What you should do →
Each line below either holds the string "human" or doesn't. Count those that do and give only the number.

Available data →

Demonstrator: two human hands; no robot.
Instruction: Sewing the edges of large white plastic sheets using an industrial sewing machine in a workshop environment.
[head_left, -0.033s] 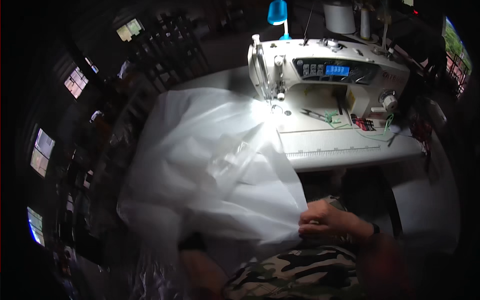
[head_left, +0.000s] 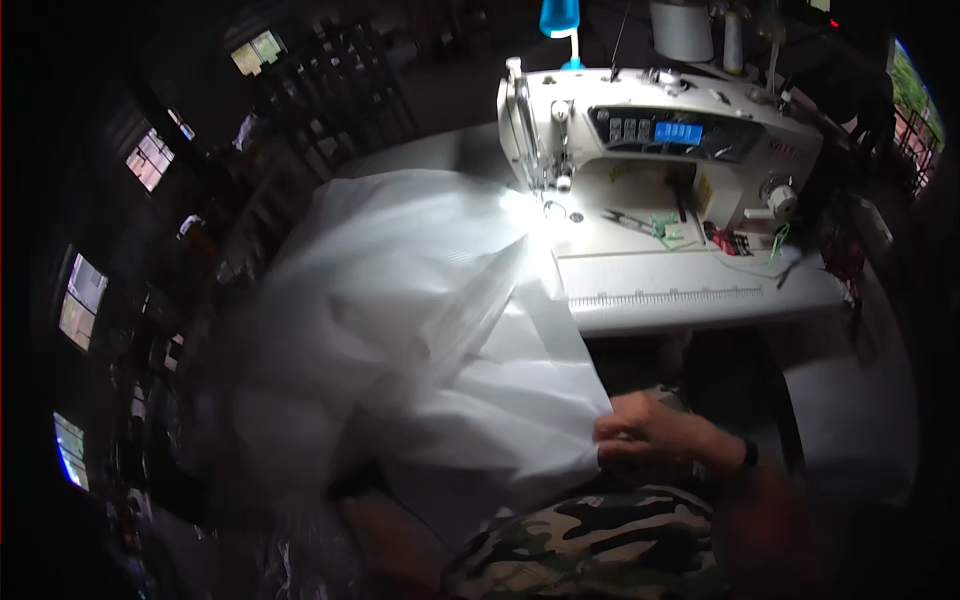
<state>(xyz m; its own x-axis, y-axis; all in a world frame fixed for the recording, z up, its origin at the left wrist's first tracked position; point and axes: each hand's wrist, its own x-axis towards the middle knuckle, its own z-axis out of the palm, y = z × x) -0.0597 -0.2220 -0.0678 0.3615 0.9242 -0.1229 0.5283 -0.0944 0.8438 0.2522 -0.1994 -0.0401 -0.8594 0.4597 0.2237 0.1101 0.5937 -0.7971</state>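
Observation:
A large white, slightly glossy sheet of thin material point(head_left: 520, 395) hangs from under the sewing machine's needle area toward my lap, folded and creased. At its right edge, my right hand point(head_left: 640, 428) is closed, pinching the sheet between thumb and fingers. My left forearm point(head_left: 385, 540) comes up from below; the left hand itself is hidden behind the sheet, so its fingers cannot be seen. The white sewing machine point(head_left: 650, 120) stands beyond, its lamp shining brightly on the sheet near the needle. Where exactly the sheet lies relative to the presser foot is lost in glare.
Thread snips point(head_left: 627, 218), a tangle of green thread point(head_left: 665, 228) and a red patterned scrap point(head_left: 727, 240) lie on the machine bed. A ruler strip point(head_left: 670, 296) runs along its front edge. White thread cones point(head_left: 682, 32) stand behind. Camouflage cloth point(head_left: 600, 545) covers my lap.
My left forearm has shifted slightly left, and the left part of the sheet has swung with it, blurred. My right hand keeps its pinch, nearly in place.

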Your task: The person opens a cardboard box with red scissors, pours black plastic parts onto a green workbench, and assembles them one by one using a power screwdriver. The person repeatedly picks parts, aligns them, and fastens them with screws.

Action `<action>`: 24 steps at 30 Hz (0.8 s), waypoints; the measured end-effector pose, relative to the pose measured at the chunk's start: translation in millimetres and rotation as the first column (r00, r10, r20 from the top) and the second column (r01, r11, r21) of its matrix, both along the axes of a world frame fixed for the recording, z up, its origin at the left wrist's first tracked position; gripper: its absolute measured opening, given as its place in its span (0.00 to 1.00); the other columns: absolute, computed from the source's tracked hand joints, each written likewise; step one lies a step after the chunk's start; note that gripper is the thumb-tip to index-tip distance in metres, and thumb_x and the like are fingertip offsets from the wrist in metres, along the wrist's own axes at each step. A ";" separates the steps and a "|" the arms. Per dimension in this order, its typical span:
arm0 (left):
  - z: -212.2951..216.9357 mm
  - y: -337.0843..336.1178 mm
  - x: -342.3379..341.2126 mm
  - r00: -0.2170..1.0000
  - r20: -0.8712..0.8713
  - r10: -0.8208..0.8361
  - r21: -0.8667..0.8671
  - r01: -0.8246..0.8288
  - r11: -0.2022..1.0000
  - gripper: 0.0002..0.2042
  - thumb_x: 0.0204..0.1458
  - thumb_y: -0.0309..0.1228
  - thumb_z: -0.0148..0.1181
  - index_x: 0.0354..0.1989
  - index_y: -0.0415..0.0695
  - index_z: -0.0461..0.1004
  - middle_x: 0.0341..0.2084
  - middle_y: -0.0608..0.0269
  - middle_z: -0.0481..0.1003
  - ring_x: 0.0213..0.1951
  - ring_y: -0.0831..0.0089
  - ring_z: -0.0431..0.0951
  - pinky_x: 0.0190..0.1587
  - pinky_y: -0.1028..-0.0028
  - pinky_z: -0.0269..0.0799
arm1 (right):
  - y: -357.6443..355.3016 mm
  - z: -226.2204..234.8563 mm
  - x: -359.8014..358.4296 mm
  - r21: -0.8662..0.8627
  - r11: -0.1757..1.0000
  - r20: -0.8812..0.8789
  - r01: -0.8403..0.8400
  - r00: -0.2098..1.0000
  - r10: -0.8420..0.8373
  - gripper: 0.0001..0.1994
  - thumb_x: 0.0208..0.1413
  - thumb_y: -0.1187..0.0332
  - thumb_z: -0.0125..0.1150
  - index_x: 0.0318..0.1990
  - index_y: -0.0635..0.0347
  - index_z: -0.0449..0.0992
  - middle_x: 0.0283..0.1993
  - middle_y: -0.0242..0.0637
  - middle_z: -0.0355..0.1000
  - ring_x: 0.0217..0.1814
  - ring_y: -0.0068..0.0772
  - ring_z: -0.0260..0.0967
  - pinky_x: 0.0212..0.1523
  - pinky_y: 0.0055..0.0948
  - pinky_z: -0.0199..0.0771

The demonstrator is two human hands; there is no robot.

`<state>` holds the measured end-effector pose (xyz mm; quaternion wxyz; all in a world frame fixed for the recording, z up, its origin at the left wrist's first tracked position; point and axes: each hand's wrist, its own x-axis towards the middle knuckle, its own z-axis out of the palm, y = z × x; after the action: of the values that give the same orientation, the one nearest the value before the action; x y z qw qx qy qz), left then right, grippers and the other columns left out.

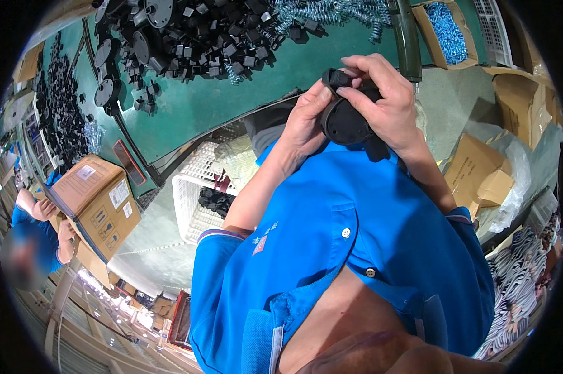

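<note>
In front of my chest, both hands hold a black round plastic part (345, 123) with a disc-shaped face. My left hand (305, 121) grips its left edge, the thumb pressed near a small black knob-like piece (336, 78) at the top. From the other side my right hand (386, 98) closes round the part, thumb and fingers at the same small piece. Whether that piece is joined to the disc is hidden by the fingers. Close beyond my right hand hangs a dark green cylindrical tool (407, 43) with a thin tip.
Heaped black plastic parts (188, 47) and metal springs (331, 14) cover the green table (188, 112). A carton of blue screws (446, 34) stands at the far right. Below the table edge is a white crate (191, 206). At left, another person handles a cardboard box (98, 202).
</note>
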<state>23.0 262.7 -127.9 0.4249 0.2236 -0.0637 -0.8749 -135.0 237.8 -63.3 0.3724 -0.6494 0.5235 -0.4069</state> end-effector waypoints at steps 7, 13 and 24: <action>-2.5 3.7 2.0 1.000 0.020 0.023 0.003 -0.023 1.000 0.19 0.59 0.32 0.59 0.56 0.38 0.69 0.50 0.57 0.75 0.51 0.70 0.76 0.55 0.70 0.73 | 6.1 3.9 0.3 -0.015 0.997 -0.072 0.075 0.995 -0.076 0.12 0.43 0.79 0.67 0.39 0.63 0.78 0.35 0.37 0.74 0.33 0.32 0.75 0.35 0.25 0.75; 10.1 2.3 4.5 0.987 0.148 0.060 0.000 -0.060 0.998 0.16 0.58 0.29 0.60 0.53 0.38 0.72 0.46 0.60 0.77 0.46 0.73 0.77 0.51 0.73 0.74 | 6.5 -1.6 -5.8 -0.048 0.998 -0.025 0.049 0.998 -0.050 0.11 0.44 0.79 0.68 0.38 0.65 0.77 0.34 0.37 0.74 0.33 0.29 0.75 0.35 0.24 0.74; 61.0 -37.9 26.9 0.543 0.814 0.207 -0.386 0.241 0.890 0.19 0.46 0.29 0.69 0.48 0.39 0.78 0.35 0.62 0.79 0.38 0.75 0.77 0.43 0.72 0.74 | 2.4 -15.5 1.4 0.232 0.971 0.339 0.064 0.930 -0.142 0.12 0.45 0.80 0.65 0.40 0.66 0.78 0.35 0.36 0.76 0.36 0.25 0.75 0.39 0.23 0.73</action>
<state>49.9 224.8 -66.9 0.3728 0.5074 -0.4638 -0.6232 -133.6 240.2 -78.8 0.5068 -0.4927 0.5229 -0.4763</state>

Exercise output →
2